The newest initiative you know the access to the CIBM the China interbank bond market -- you know that -- that's a relatively new channel northbound channel -- which gives all of our clients the electronic access for price discovery -- transparency efficiency and for prices coverage addition that’s going well. We think the opportunity is very exciting.
China is the third largest bond market in the world, $13 trillion of debt and yet is less than 3% in foreign hands and when you compare that to the US, which is like 30%. So we've invested with boots on the ground. We've got our office opened in Shanghai to capitalize on this first mover advantage. We got streaming prices we’re really kind of getting our feet underneath us with respect to China and we see it as a really big considerable opportunity, it's about innovating. So it's not just that we were the first in 2017.
But now we've got a messaging tool that's integrated as the index inclusion grows. We see Chinese bonds becoming increasingly more part of the global benchmark. We've got Putsy Russell in. So I think this is a huge opportunity. But as I've said before it's a little challenging to forecast timelines. A lot of it will be down to liberalization and from the Government in China. And the market's acceptance of this huge amount of debt. But we can -- we continue to invest there. We continue to see it grow and think it's a very significant opportunity for us.
Thank you. And our last question comes from Kyle Voigt with KBW. Your line is open.
Hi thanks for taking my question. Maybe just a question on credit trading. I think one of your private competitors is seeing significant success in new issue trading and you’re the largest public competitors also launching a CLOB like offering to address that more liquid part of the corporate bond market. So just wondering if we can, can update on the strategy for attacking that more liquid part of the market and also wondering if you're seeing any institutional client demand for a CLOB or CLOB like trading for US credit.
Hey it's Billy, so, so listen you know I'll make the joke that we're not going to give away too many kind of company secrets exactly in this form. But we’re, we're watching all, all of the developments around new issuance in the way that you would expect us to.

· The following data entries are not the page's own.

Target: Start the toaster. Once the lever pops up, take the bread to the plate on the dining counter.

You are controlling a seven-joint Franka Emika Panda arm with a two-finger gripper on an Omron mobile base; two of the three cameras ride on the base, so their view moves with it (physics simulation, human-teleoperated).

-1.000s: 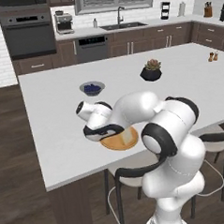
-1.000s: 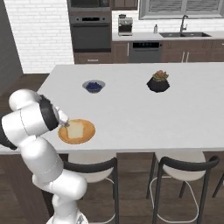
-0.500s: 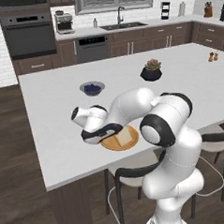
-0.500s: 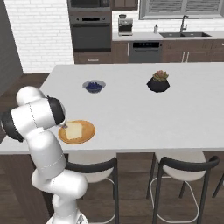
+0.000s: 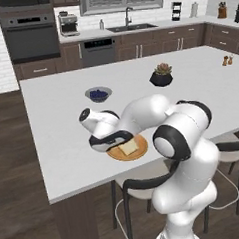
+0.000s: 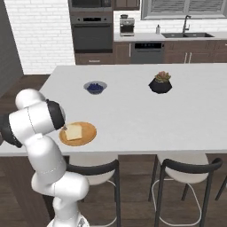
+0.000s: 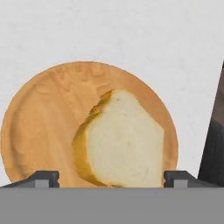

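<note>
White dining counter [image 5: 58,145] carries the plate [image 7: 39,127] with the bread [image 7: 124,140] lying on it; my hand [image 7: 111,177] hangs wide open, holding nothing; delivery looks done, next lift clear

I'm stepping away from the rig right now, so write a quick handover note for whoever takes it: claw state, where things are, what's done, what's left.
Claw: open, holding nothing, fingers standing either side of the bread.
Bread: lies on the plate, toward one side of it.
Plate: on the dining counter, near the edge closest to the robot.
Done: bread is delivered to the plate.
Left: probably only lifting the arm clear without nudging the slice.
</note>
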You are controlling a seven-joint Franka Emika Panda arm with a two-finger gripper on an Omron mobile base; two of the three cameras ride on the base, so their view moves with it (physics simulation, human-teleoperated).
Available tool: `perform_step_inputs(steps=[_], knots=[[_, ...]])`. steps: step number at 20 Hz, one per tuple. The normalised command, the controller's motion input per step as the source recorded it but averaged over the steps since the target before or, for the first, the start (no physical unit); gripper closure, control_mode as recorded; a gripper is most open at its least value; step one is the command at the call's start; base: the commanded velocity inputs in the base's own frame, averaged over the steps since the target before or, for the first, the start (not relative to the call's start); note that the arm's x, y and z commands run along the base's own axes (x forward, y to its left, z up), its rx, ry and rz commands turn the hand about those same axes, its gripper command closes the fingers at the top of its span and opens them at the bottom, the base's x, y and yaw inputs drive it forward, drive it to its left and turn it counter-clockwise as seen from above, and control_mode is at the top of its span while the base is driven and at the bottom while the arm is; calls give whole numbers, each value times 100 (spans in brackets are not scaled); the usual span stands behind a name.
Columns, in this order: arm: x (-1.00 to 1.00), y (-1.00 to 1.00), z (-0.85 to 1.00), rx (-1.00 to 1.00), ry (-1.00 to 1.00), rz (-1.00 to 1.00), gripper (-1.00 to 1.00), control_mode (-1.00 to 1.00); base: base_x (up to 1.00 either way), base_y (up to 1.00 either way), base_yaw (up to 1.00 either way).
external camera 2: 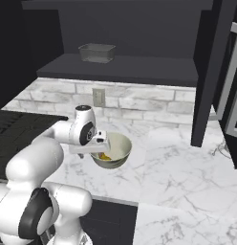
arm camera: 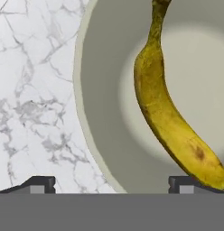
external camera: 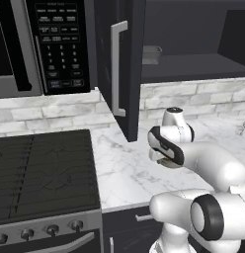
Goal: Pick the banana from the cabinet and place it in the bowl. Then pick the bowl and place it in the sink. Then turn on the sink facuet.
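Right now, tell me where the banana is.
The banana lies inside the bowl on the marble counter, directly under the open gripper.

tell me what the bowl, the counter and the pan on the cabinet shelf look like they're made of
Bowl: looks like glazed ceramic, with a smooth cream inside and a soft sheen.
Counter: looks like polished marble or a marble-look slab, white with grey veins.
Pan: probably thin metal, grey with a dull shine, though it is too small to be sure.
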Motion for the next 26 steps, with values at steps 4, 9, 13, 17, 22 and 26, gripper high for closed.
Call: perform_step_inputs(steps=[4, 9, 13, 17, 22, 26], knots=[[2, -9, -4, 0, 0, 0, -100, -100, 0, 0, 0], [11, -14, -12, 0, 1, 0, -100, -100, 0, 0, 0], [4, -7, -14, 0, 1, 0, -100, -100, 0, 0, 0], [2, -8, -18, 0, 1, 0, -100, -100, 0, 0, 0], [-5, -4, -5, 0, 0, 0, 100, -100, 0, 0, 0], [-4, 0, 0, 0, 0, 0, 100, -100, 0, 0, 0]])
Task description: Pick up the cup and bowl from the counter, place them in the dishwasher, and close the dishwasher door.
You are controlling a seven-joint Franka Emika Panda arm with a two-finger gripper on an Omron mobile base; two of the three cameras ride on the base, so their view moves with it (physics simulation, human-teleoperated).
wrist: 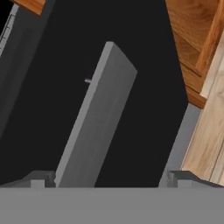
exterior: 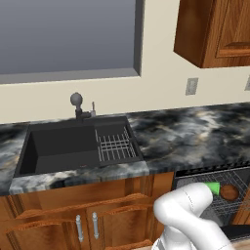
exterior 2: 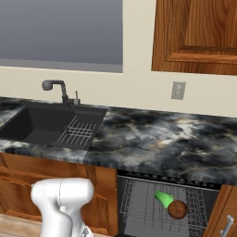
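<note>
I see the black sink basin point(exterior 2: 44, 124) at left, dark marbled stone counter point(exterior 2: 152, 141) beside it. Below, the small green tapered cup point(exterior 2: 163, 198) touches the reddish-brown round bowl point(exterior 2: 177, 209) on the dishwasher's grey wire rack point(exterior 2: 139, 208). My gripper point(wrist: 111, 178) stands wide open, empty, over the silver bar handle point(wrist: 98, 118).

You have lots of open room on the counter point(exterior 2: 157, 139) from 12 to 3 o'clock. At 9 o'clock the sink point(exterior: 63, 146) dips down, with a tap point(exterior: 77, 105) sticking up behind it. Inside the dishwasher point(exterior 2: 139, 208), the cup point(exterior 2: 163, 198) and bowl point(exterior 2: 177, 209) sit touching on the rack (toward 5 o'clock). Down low, the silver handle point(wrist: 94, 122) stands right between the wide-apart fingertips point(wrist: 37, 178).
</note>
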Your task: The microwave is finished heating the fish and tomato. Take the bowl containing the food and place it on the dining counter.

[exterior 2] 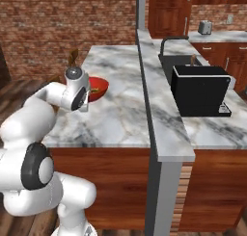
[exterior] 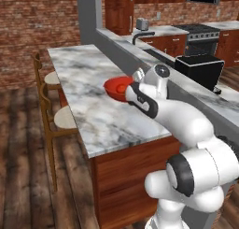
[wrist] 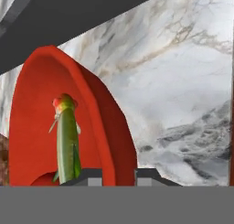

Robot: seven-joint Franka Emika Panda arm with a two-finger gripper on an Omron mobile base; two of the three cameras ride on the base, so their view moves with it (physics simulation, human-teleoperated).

And it's certainly a business that we've that we've looked at and that we're sizing up and that that we are very well aware of.

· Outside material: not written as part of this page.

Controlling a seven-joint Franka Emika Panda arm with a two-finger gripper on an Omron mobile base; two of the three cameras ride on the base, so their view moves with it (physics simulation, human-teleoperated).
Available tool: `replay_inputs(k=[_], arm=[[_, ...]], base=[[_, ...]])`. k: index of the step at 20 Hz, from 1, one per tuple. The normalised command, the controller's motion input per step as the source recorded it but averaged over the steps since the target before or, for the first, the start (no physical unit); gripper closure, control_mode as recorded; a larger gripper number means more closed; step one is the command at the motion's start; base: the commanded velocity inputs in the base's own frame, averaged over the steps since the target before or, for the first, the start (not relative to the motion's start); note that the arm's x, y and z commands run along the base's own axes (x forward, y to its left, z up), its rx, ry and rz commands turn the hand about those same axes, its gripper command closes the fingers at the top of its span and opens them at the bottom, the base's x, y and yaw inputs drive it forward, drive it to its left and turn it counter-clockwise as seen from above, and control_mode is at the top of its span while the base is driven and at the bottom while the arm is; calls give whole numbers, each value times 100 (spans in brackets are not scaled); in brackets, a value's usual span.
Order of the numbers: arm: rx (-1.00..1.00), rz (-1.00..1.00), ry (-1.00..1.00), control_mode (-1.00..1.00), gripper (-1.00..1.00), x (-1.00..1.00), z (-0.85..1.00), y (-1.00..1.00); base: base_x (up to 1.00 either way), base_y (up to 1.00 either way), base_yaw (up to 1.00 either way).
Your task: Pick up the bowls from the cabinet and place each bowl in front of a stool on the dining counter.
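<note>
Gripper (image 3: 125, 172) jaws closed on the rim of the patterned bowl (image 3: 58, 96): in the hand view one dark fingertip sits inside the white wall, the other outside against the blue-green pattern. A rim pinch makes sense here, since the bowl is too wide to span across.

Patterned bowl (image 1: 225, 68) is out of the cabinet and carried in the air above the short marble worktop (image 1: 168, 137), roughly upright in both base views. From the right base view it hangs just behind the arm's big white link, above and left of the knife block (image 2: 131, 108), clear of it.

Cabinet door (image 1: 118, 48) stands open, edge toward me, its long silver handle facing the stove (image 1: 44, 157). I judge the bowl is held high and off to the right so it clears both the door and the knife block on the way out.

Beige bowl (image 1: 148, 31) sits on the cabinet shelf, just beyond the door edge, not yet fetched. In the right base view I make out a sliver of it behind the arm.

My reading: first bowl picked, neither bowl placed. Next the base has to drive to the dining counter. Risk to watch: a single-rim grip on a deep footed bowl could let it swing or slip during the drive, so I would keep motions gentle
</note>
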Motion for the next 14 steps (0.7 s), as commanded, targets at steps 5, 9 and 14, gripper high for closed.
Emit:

In terms of your question which is a good one around sort of you know the central limit order book pricing in credit that's a little bit kind of if you think about it that's a little bit out of our rates playbook. And it's a type of business that we know extremely well. So again kind of eyes wide open we are very well aware of how things are developing in that space.

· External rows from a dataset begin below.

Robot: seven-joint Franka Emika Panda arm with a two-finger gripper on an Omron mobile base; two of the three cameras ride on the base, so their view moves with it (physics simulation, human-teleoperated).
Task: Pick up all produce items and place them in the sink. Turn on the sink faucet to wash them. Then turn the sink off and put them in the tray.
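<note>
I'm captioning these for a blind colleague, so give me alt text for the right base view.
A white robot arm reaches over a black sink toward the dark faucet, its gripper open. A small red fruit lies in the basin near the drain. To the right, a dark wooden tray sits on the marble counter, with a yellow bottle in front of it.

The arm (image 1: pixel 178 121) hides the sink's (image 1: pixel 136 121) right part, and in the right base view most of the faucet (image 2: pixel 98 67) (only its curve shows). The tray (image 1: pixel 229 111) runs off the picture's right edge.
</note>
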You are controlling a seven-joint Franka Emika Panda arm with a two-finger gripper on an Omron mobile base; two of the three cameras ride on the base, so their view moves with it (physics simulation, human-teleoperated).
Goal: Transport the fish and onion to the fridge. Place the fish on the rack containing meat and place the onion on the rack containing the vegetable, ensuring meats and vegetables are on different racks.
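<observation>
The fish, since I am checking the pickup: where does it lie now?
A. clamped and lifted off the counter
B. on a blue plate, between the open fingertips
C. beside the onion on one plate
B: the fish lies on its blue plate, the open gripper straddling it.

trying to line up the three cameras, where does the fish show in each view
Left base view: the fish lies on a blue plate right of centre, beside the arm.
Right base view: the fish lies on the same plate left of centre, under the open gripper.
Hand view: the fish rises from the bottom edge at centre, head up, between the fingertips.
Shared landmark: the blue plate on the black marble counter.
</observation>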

We are going to kind of continue to do what we sort of are focused on in credit and some of those things I would describe around kind of continued innovation around portfolio trading. We love the concept of access and inventory and credit and we are going to have kind of eyes wide opened around potential kind of changes in the market structure around credit. And we are certainly aware of everything that's happening around from pricing.
Thank you. And at this time I would like to hand the call back over to Mr. Lee Olesky for any further comments.
So I would just, I thank you guys all for just joining us this morning and for your thoughtful questions and we look forward to talking to you after our fourth quarter and we are through some really interesting period of time here, especially in the US and also in Europe. So stay well and thanks for joining us this morning. Take care.
Ladies and gentlemen this concludes today's conference call. Thank you for your participation. You may now disconnect everyone have a wonderful day.